4. An extremely large amount of data

   Some datasets can grow significantly over time. How should such datasets be processed? One option is to perform parallel processing, whereby n processors each process approximately 1/n'th of the data in approximately 1/n'th of the time. Another option is to avoid processing the entire dataset, and simply sample the data. Even though this may result in a loss of information or in a reduced confidence level, perhaps the accuracy vs. efficiency trade-off warrants such an approach.

5. Non-textual data

   There are many types of data that need to be manipulated, including image data, multimedia data (video, sound), spatial data in Geographic Information Systems, and user-defined data types.

6. Controversial data

   There are privacy issues to be considered. Probing databases for personal information (especially medical information) may violate privacy laws. For example, using data mining techniques to create mailing lists of potential customers is controversial.
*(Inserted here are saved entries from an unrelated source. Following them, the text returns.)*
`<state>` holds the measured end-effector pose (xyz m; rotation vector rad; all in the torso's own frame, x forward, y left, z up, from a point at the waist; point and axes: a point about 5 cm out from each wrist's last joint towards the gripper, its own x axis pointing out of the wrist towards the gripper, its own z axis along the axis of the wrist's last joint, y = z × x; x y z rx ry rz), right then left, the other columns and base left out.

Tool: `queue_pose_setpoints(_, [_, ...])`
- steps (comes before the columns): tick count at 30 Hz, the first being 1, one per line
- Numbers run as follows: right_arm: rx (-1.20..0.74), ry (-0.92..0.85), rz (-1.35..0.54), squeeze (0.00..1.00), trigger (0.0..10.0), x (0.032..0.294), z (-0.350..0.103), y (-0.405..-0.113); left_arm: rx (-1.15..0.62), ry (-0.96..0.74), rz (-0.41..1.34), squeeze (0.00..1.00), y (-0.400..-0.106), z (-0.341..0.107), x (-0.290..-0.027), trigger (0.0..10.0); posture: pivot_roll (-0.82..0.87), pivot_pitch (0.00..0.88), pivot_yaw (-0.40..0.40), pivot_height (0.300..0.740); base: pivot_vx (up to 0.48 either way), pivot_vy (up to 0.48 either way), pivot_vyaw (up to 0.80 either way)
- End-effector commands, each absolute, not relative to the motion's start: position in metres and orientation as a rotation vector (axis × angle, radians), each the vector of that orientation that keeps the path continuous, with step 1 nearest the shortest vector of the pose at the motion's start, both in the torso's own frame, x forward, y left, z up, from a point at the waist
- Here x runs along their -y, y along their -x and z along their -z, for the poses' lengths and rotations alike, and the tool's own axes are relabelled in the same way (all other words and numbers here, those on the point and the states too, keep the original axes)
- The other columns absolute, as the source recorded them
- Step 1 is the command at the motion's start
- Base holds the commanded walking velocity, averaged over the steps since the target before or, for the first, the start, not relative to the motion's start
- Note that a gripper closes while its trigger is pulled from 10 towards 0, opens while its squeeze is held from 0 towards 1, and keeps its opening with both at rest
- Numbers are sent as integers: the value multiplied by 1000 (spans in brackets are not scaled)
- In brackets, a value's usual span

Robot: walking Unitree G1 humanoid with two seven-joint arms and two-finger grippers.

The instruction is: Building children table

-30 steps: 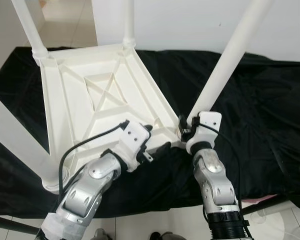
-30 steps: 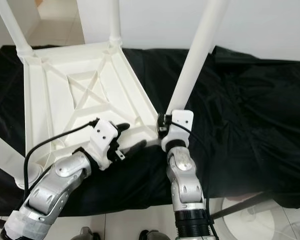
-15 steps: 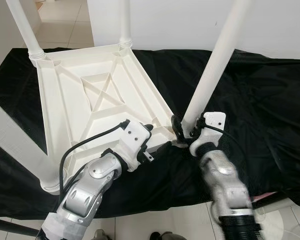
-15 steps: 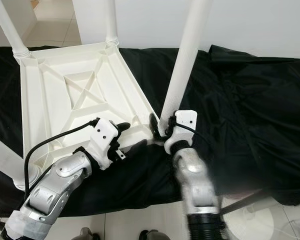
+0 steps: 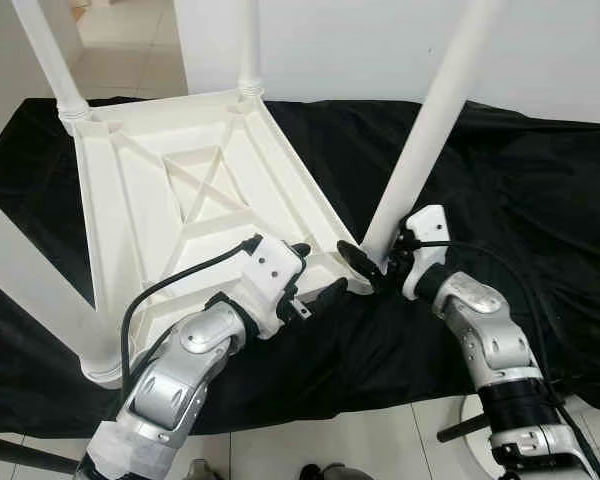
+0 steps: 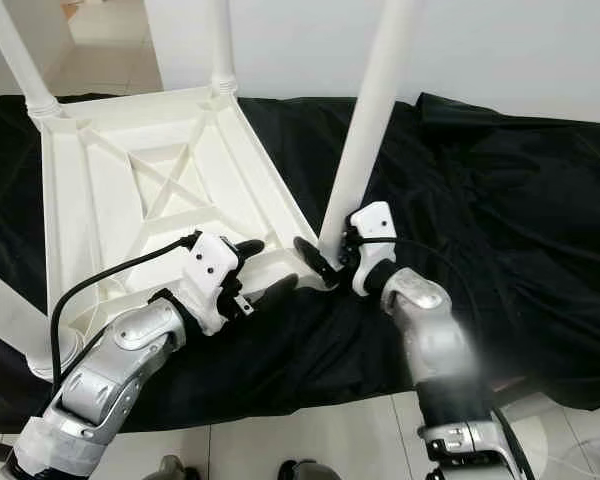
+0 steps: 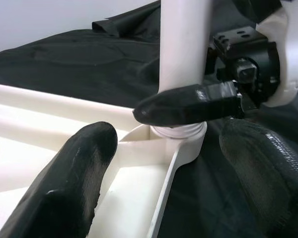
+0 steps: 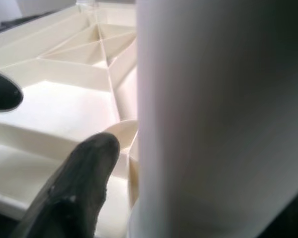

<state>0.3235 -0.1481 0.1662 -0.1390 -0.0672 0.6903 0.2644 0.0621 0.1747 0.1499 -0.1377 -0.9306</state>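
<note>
The white table (image 5: pixel 180 190) lies upside down on a black cloth (image 5: pixel 520 190), its ribbed underside up and its legs pointing upward. The near-right leg (image 5: pixel 420 130) stands in the corner socket (image 7: pixel 176 133) at the table's near right corner, leaning slightly. The right gripper (image 5: pixel 375 262) holds the base of this leg, jaws closed around it just above the socket, one finger (image 7: pixel 188 105) lying across the leg's front in the left wrist view. Compared with a second ago, the right arm (image 5: pixel 480 330) has swung outward to the robot's right: its forearm then rose nearly straight up beneath the leg, and it now reaches in from the side, the wrist turned. The leg remains in the same corner. The left gripper (image 5: pixel 315 275) stays at the table's near edge beside that corner, jaws wide, fingers spread on either side of the rim, little changed in place.
</note>
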Motion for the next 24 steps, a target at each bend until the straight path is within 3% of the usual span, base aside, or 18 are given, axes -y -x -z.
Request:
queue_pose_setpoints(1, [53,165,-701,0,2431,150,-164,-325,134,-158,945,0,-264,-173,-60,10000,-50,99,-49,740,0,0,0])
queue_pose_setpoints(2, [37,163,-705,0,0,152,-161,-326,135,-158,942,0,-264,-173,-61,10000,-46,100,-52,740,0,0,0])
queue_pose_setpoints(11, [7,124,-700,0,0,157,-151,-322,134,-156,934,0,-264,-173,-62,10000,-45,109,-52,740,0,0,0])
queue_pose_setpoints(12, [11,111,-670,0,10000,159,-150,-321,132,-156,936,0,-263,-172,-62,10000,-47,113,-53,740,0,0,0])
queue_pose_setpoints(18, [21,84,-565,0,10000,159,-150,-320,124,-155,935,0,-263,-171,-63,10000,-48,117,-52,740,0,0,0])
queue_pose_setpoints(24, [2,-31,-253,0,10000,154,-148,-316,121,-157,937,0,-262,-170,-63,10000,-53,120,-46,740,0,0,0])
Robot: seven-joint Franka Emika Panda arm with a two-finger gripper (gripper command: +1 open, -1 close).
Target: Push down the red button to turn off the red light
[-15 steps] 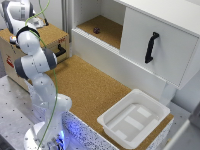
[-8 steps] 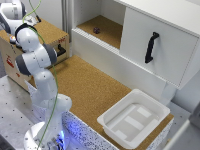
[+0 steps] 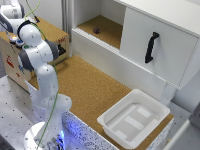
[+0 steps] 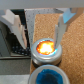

Even probing government databases for instances of fraud or criminal intent has privacy implications. Similarly, probing medical databases "in the interest of science" while trying to isolate common characteristics among affected individuals (for a cure to a disease) can be controversial.

   References

   [1] W. J. Frawley, G. Piatetsky-Shapiro, and C. J. Matheus. "Knowledge Discovery in Databases: An Overview", Knowledge Discovery in Databases, Piatetsky-Shapiro and Frawley (eds.), AAAI/MIT Press, 1991, pp. 1-27.

   [2] Joe Graedon and Teresa Graedon. The People's Guide to Deadly Drug Interactions. New York: St. Martin's Press, 1995.

   [3] Joe Graedon and Teresa Graedon. The People's Pharmacy. New York: St. Martin's Griffin, 1996.